Williston Park man raises racism as factor in spying charge

Williston Park man raises racism as factor in spying charge
Part of the charges that were brought against a member of the NYPD and Williston Park resident that were dropped in January by federal prosecutors. (Photo courtesy of the U.S. Department of Justice)

Baimadije Angwang, a Williston Park resident and NYPD officer who had charges of supplying Chinese officials with information on Tibetans living in the United States dropped by federal prosecutors in January, said in a recent interview with Newsday he was a target of prosecutors suspicious of anyone with connections to China. 

“So my question is, is it racially motivated? Is it abusing power?” “Angwang said. “Those are the questions I think they should answer.”

Angwang, a 36-year-old Tibetan native who now lives in Nassau County, was charged in September 2020 with acting as an illegal agent of the People’s Republic of China, committing wire fraud, making false statements and obstructing an official proceeding, according to the criminal complaint filed by the U.S. Attorney for the Eastern District. 
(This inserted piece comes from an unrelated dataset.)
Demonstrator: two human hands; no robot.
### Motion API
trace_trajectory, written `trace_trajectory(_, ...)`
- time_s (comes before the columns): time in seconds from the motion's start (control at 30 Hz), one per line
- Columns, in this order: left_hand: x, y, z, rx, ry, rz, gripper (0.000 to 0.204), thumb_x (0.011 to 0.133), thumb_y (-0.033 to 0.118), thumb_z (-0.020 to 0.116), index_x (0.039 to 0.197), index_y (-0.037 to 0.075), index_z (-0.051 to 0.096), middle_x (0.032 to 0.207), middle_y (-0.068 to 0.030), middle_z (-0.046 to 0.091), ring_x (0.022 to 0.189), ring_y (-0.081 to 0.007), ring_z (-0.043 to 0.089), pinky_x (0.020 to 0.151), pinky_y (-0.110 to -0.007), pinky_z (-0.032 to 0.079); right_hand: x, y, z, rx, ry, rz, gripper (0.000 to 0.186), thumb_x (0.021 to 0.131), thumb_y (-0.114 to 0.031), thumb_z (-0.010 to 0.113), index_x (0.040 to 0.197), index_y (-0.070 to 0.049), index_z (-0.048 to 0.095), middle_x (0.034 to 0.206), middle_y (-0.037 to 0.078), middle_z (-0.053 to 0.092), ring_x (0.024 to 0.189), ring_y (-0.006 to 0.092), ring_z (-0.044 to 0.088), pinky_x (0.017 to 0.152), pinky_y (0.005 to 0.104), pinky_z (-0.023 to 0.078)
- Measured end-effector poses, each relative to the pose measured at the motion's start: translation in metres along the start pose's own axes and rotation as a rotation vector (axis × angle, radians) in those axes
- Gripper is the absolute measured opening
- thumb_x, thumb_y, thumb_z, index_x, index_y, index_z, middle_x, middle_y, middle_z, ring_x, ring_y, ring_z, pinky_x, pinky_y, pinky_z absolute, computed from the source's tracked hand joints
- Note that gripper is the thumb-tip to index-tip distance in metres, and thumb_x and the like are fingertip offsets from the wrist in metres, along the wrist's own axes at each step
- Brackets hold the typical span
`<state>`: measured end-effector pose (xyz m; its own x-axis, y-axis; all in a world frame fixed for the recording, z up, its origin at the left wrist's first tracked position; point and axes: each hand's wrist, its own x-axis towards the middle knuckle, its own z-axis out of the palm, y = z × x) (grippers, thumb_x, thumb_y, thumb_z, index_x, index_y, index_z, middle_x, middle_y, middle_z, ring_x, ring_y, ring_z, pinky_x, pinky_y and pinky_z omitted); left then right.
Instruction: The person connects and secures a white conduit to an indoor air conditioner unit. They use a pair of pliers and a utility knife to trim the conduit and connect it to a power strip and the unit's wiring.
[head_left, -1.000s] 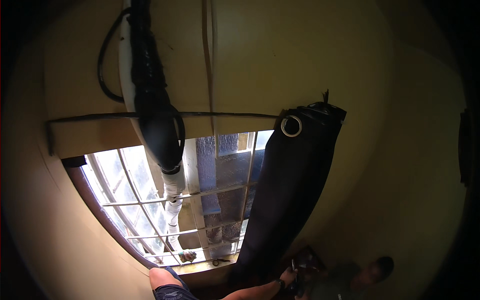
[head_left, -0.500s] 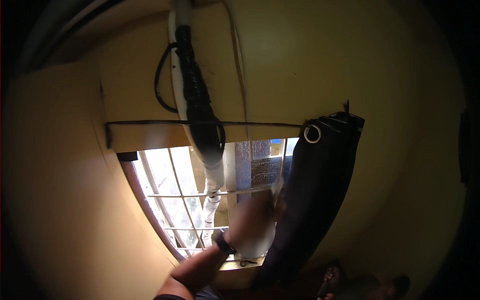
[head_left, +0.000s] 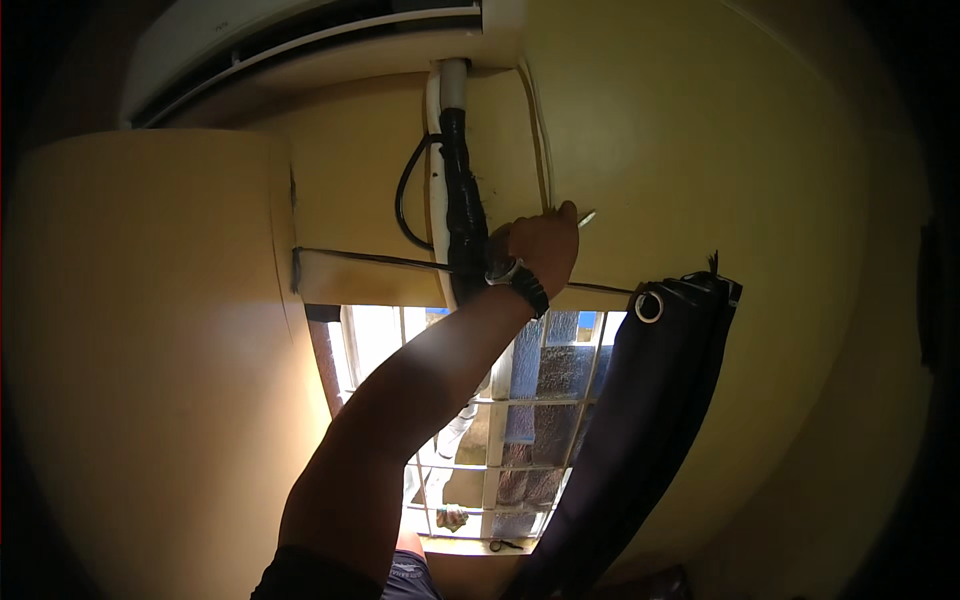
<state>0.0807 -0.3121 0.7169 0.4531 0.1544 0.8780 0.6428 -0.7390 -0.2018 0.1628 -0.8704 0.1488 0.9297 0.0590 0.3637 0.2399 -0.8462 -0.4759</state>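
Note:
My left hand (head_left: 542,248), with a watch (head_left: 518,283) on its wrist, is raised against the yellow wall above the window. Its fingers are curled closed around a slim object (head_left: 587,218). Only a pale, pointed tip shows past the thumb, so its kind is unclear. Just left of the hand runs a pipe bundle wrapped in black tape (head_left: 463,190). A thin pale cable (head_left: 540,130) comes down the wall to the knuckles. Part of the bundle is hidden behind my wrist and forearm. My right hand is out of the picture.
An air conditioner (head_left: 300,50) is mounted above. A black cord (head_left: 375,258) stretches across the window top. A dark curtain (head_left: 640,420) with a metal eyelet hangs bunched at right. The window (head_left: 500,400) has a white grille, and a crumpled cloth (head_left: 452,517) lies on its sill.
My left hand has risen from in front of the window to the wall beside the taped pipe. The view has tilted up, showing more air conditioner. Another person at lower right is no longer visible.

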Motion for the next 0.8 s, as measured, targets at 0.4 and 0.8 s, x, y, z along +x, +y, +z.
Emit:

U.S. District Judge Eric R. Komitee dropped the charges against Angwang after federal prosecutors asked to dismiss the indictment against him.

Angwang had been out on $2 million bond since February 2021 after spending six months at the Metropolitan Detention Center in Brooklyn which also included solitary confinement.

Angwang’s arrest occurred during the China Initiative, a program started in 2018 under then-President Donald Trump aimed at countering Beijing’s theft of American Intellectual Property, which President Joe Biden’s administration ended last year.

John Carman, Angwang’s lawyer, told the New York Post when his charges were dropped the prosecutors have avoided explaining why.

“The truth is that they are hiding behind CIPA [the Classified Information Procedures Act] in an effort to give the impression that this was a legitimate prosecution, which it was not,” Carman told the Post. “Mr. Angwang is a great American who served his country in combat in Afghanistan and our government repaid him by treating him like he was the leader of the Taliban.” 

Carman told Newsday the government acknowledged there was no evidence that Angwang gave sensitive information to a member of the Chinese embassy.

“It is 100% clear and uncontroverted that he never even mentioned to this supposed intelligence-asset handler that he had an affiliation with the United States Marine Corps,” Carman said. “He never mentioned the fact that he was an active member of the Army Reserves, and these are the types of things that an intelligence asset who was trying to be of value to a foreign power would obviously put in play. There is no question that that did not happen.”

Tibet is an autonomous region in China, historically home to ethnic Tibetans and the spiritual home of Tibetan Buddhism. Since 1951, when China occupied Tibet, a Tibetan independence movement for political separation from China has been present throughout the region, according to the documents.

Thousands of ethnic Tibetans were believed to have been killed during periods of martial law and repression under Chinese occupation, according to court documents.

Angwang was assigned to the 111th Precinct in northeast Queens and served as a patrol officer and a member of the Bayside precinct’s crime prevention team. He was also a staff sergeant in the U.S. Army Reserve stationed in Fort Dix, N.J.

Angwang remains on paid leave from the NYPD.